Joel Benenson, a top advisor to Hillary Clinton’s 2016 presidential campaign and President Obama’s 2008 and 2012 campaigns, said it was clear why Biden went right after Trump in his announcement video — because no one else had.
But, Benenson noted, since Trump has been the first president in the history of the Gallup Poll to not reach 50 percent approval at this point in his term, Democrats might consider most of their candidates as good match-ups against the president.
“Running as the guy to beat Trump makes sense, but on the other hand, if [Trump is] that weakened, is that really the best argument to make in a field of more than a dozen largely, very talented people?” Benenson asked. “Elections are about big things, not small things. They’re about the future and not the past.”
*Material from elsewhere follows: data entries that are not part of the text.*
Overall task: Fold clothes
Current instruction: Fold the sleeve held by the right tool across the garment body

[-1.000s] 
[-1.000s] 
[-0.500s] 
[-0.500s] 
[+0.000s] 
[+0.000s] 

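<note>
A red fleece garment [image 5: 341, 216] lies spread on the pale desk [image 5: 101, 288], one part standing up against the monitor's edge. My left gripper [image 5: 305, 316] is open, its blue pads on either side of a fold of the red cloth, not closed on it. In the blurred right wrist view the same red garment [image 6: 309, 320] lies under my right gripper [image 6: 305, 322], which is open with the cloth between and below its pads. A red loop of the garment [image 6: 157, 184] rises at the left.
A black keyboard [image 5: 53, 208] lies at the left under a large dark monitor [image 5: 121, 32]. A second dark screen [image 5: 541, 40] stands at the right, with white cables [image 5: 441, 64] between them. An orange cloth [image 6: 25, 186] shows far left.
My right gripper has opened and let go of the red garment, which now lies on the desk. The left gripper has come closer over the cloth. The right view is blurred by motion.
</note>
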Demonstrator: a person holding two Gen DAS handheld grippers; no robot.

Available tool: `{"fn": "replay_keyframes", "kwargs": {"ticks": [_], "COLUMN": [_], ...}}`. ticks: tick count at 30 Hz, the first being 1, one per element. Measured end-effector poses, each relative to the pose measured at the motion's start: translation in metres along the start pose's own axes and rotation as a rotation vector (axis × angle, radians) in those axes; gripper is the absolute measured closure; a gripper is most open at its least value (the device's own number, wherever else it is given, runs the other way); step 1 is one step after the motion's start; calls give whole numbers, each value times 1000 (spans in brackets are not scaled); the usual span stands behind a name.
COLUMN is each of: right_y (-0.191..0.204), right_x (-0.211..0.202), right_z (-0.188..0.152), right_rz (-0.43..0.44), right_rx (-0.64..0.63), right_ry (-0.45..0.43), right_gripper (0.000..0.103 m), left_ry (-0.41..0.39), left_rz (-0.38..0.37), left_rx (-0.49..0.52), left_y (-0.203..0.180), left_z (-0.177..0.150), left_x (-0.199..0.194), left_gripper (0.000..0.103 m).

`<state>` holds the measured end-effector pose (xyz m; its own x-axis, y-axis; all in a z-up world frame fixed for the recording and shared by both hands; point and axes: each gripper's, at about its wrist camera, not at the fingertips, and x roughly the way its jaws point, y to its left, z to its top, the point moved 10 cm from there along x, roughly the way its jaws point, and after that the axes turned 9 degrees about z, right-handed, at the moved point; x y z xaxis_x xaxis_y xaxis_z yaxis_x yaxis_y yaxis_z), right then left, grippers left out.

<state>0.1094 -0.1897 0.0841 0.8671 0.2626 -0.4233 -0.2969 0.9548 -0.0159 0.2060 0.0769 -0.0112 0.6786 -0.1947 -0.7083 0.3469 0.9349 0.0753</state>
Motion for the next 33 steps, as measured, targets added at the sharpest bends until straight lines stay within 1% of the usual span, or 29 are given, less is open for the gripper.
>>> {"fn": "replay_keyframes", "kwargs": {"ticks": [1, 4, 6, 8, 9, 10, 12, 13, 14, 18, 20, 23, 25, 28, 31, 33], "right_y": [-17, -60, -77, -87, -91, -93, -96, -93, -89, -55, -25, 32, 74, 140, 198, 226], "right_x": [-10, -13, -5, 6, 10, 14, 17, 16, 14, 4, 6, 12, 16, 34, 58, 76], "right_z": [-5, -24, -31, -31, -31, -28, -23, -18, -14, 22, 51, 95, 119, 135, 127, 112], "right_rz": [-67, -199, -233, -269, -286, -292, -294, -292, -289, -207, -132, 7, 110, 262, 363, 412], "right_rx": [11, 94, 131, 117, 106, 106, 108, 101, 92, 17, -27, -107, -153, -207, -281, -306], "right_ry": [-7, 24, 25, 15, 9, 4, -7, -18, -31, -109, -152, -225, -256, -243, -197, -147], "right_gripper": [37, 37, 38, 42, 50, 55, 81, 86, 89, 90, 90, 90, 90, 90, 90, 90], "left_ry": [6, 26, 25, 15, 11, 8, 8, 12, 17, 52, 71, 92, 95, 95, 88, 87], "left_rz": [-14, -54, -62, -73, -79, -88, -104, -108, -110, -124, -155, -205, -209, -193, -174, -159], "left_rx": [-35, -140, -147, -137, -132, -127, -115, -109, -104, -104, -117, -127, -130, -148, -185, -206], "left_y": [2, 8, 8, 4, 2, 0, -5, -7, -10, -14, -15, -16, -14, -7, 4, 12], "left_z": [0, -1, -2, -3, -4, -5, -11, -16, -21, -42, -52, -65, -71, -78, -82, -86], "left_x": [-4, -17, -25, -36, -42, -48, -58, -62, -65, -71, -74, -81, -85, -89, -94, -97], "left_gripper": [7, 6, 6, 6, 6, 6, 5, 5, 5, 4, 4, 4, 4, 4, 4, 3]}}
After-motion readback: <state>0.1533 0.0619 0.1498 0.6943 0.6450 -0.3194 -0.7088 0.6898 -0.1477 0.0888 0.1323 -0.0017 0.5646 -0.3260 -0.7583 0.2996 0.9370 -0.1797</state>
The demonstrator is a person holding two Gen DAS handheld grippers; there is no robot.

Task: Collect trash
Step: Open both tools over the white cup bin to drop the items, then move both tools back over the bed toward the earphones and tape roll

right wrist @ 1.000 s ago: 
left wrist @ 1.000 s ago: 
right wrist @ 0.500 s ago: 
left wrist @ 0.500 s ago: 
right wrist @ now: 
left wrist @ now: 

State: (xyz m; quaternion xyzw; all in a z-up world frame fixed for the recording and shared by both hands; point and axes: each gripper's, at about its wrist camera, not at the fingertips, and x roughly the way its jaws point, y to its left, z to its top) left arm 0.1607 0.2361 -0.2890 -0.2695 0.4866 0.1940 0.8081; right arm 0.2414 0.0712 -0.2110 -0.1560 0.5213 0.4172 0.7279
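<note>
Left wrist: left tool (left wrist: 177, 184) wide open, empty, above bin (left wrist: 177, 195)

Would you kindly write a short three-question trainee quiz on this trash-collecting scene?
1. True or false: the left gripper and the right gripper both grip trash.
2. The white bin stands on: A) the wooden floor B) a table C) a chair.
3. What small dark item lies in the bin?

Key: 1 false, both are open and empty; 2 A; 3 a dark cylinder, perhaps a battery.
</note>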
Benenson said he loves Biden and the help he gave Obama in the White House and on the ticket in 2008 and 2012, but whether he has a clear appeal to white working-class or other voters in 2020 is yet to be determined.
Biden’s blue-collar bona fides aren’t all that he is relying on. As the other campaigns move more to the left, Biden insiders say it creates a space for him to win the forgotten, moderate voters who have a significant voice in Democratic primaries.
“The Democratic Party and the primary isn’t progressive Twitter,” said one Democrat helping Biden’s campaign. “What you see on social media is distorted.”
Howard Schaitberger, general president of the International Association of Fire Fighters, said his union decided to endorse Biden as soon as he got out of the starting gate because they believe he can win and that he reflects the sensibilities of their working-class membership.
“Joe Biden is the candidate in our view that has the voice and the connection with the workers in middle America that abandoned the Democratic candidate in 2016,” Schaitberger said. “I’m very concerned about a Democratic party lurching too far to the left. They might have high-minded ideals that sound good. But in our view, he’s someone who has the skill set to stay on that middle lane or middle road. He can win. That’s the real bottom line. Who can win?”